The final V2.0 confirms this shift in SBTi’s strategy by introducing clearer target architecture, company categorization and transition planning requirements. It has also expanded target-setting options and put forth stronger expectations for Scope 2 electricity procurement, a materially redesigned Scope 3 framework, a target implementation hierarchy and end-of-cycle assessment, and a new recognition architecture for ongoing emissions responsibility.

At the same time, SBTi has not required companies to immediately move to the new framework, even acknowledging that the Corporate Net-Zero Standard Version 1.3.1 (V1) will remain applicable as an on-ramp to SBTi. Companies will have an extended transition period to submit targets under V1, and existing targets will remain valid for their full target cycle (e.g., even if their target timeframe ends after 2030).

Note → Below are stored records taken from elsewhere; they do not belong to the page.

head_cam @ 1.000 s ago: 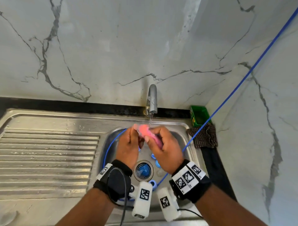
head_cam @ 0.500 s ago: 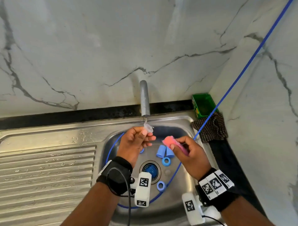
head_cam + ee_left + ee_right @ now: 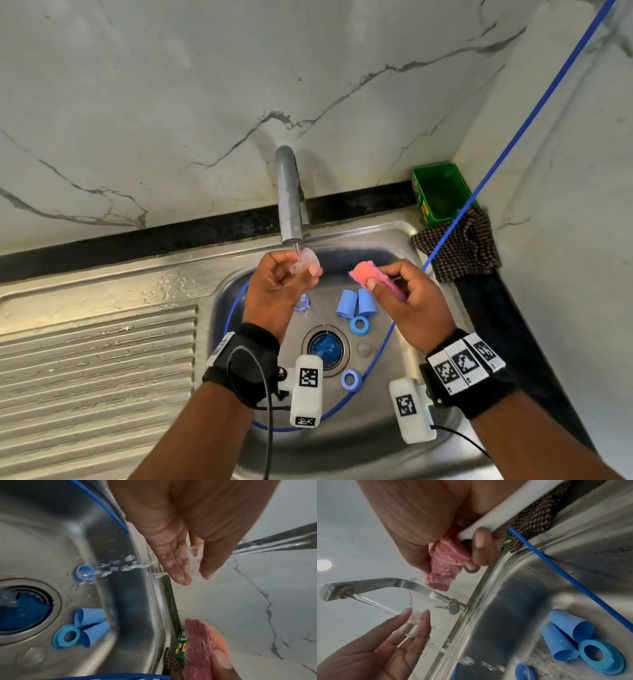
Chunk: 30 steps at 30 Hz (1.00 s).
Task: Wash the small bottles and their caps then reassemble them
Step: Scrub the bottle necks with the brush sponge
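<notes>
My left hand [image 3: 294,264] pinches a small clear plastic piece [image 3: 308,258] under the thin stream from the tap [image 3: 289,195]; bottle or cap, I cannot tell. Water runs over its fingers [image 3: 178,566] and splashes into the sink. To the right, my right hand [image 3: 378,278] grips a folded pink sponge [image 3: 362,272], apart from the left hand. On the sink floor lie two blue cone-shaped pieces [image 3: 356,303] side by side, a blue ring [image 3: 359,325] below them, a second ring [image 3: 350,379] near the drain, and a blue cap [image 3: 84,572] under the falling water.
The steel sink [image 3: 394,445] has a drain [image 3: 325,347] with a blue strainer in its middle. A ribbed draining board [image 3: 96,359] lies left. A green box [image 3: 440,192] and a checked cloth [image 3: 459,246] sit at the back right corner. A blue cord [image 3: 513,137] crosses the sink.
My hands have come apart: the right hand carried the sponge off to the right, and the left hand now holds the clear piece alone under the tap stream.
</notes>
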Tool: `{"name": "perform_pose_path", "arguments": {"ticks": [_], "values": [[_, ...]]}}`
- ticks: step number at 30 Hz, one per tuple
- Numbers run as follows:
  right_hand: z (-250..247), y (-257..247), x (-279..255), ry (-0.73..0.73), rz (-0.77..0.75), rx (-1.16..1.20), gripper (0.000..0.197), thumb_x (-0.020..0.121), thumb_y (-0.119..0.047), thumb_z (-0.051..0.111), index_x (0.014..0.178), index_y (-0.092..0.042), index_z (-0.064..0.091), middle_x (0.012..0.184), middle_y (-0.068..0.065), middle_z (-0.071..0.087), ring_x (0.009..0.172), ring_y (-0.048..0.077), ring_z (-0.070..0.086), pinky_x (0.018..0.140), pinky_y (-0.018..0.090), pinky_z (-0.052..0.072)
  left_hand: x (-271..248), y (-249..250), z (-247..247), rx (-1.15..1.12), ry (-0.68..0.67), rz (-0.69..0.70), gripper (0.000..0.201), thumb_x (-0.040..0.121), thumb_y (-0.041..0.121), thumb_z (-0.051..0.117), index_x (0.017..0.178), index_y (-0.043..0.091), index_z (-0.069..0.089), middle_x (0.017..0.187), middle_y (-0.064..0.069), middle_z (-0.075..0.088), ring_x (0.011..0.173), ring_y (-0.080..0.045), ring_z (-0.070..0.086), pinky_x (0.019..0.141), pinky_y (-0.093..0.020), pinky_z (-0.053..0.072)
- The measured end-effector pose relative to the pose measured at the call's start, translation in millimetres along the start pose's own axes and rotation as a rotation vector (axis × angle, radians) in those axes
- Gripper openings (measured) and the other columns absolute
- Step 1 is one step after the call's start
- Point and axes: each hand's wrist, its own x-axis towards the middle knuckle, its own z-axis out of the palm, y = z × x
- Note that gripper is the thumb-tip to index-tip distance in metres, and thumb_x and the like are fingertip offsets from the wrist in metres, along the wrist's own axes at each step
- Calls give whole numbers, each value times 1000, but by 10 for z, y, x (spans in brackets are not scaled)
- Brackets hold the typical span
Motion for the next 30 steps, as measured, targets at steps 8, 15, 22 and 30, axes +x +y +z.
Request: {"name": "perform_pose_path", "arguments": {"ticks": [8,15,22,30], "values": [[54,-9,-8,-26,8,10,14,89,-28,73,99,-22,66,89,-8,71,80,6,66,68,19,53,-64,-1,-127,271,-41,165,28,97,8,63,125,9,67,118,-5,72,98,-5,69,82,-15,52],[56,-12,-48,-41,-5,-13,14,90,-30,72,100,-24,65,89,-10,70,80,7,65,69,23,53,-75,81,-147,316,-26,186,22,96,9,65,116,14,73,109,7,76,103,-5,70,88,-20,55],[16,-49,-94,-32,-18,-11,14,90,-29,73,99,-23,65,88,-10,69,79,6,64,66,15,50,3,118,-69,456,111,178,32,80,34,83,78,9,63,74,-5,72,70,-16,67,68,-21,55],[-18,-58,-107,-36,-2,-11,18,89,-31,74,100,-20,66,89,-8,71,79,6,65,67,16,51,75,151,-25,322,-29,218,3,92,-2,67,90,0,65,93,-2,76,95,-14,74,91,-34,59]]}}
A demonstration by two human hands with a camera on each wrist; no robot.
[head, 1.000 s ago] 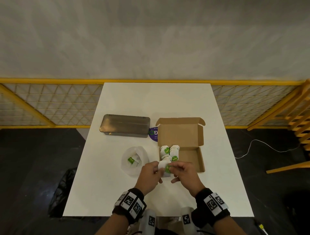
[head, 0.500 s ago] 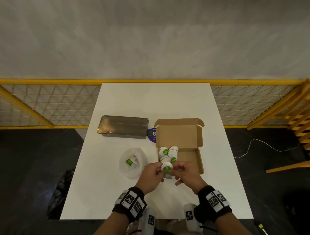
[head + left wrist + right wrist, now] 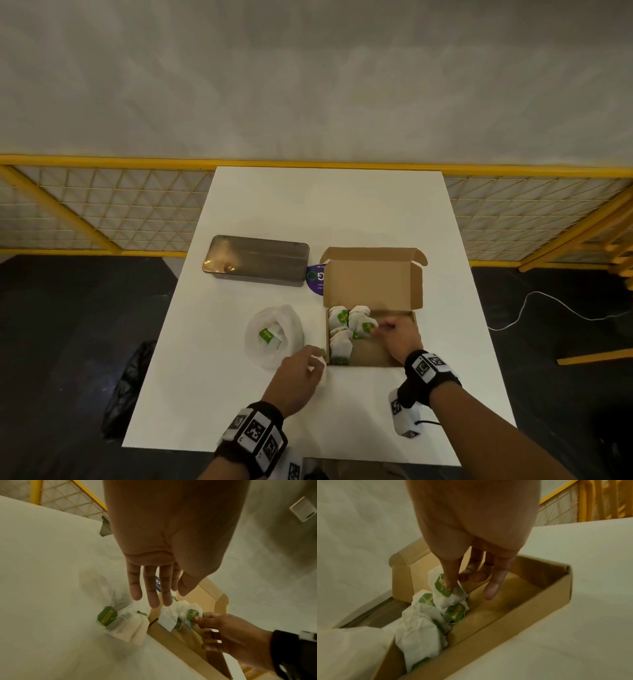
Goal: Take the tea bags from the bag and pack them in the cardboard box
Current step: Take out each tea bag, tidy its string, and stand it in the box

V1 companies, however, will still be able to align with the new framework. SBTi has confirmed that several V2.0 elements will be applicable for legacy targets through transitional arrangements, including:

  • Company categorization: companies under specific thresholds in Corporate Net-Zero Standard V2.0 may request to follow a simplified route for Small and Medium Enterprise under V1.
  • Updated absolute contraction methodology: The new target-setting method ensures companies will be able to easily transition to V2.0 as it is already integrated into all SBTi tools and Validation Portal.
  • Target implementation hierarchy: By allowing the use of market instruments, the V2.0 mitigation hierarchy can be applied to targets set using V1.
  • Enhanced progress reporting: Per SBTi’s recommendation, companies using V1 can proactively adopt third-party assurance practices for end-of-cycle progress reporting.
  • “Best-efforts” framing: Under both V1 and V2.0 frameworks, targets are pursued on a “best efforts” basis. This means that companies must keep reporting progress, barriers, and how they’ll address them, but with no minimum progress criteria applicable until the end of the first V2.0 cycle.
  • Eligibility for ongoing emissions recognition: Starting in 2027, SBTi will allow companies under both V1 and V2.0 to be recognized for addressing their ongoing emissions (subject to integrity criteria), with the broader Ongoing Emissions Responsibility framework detailed in late 2026.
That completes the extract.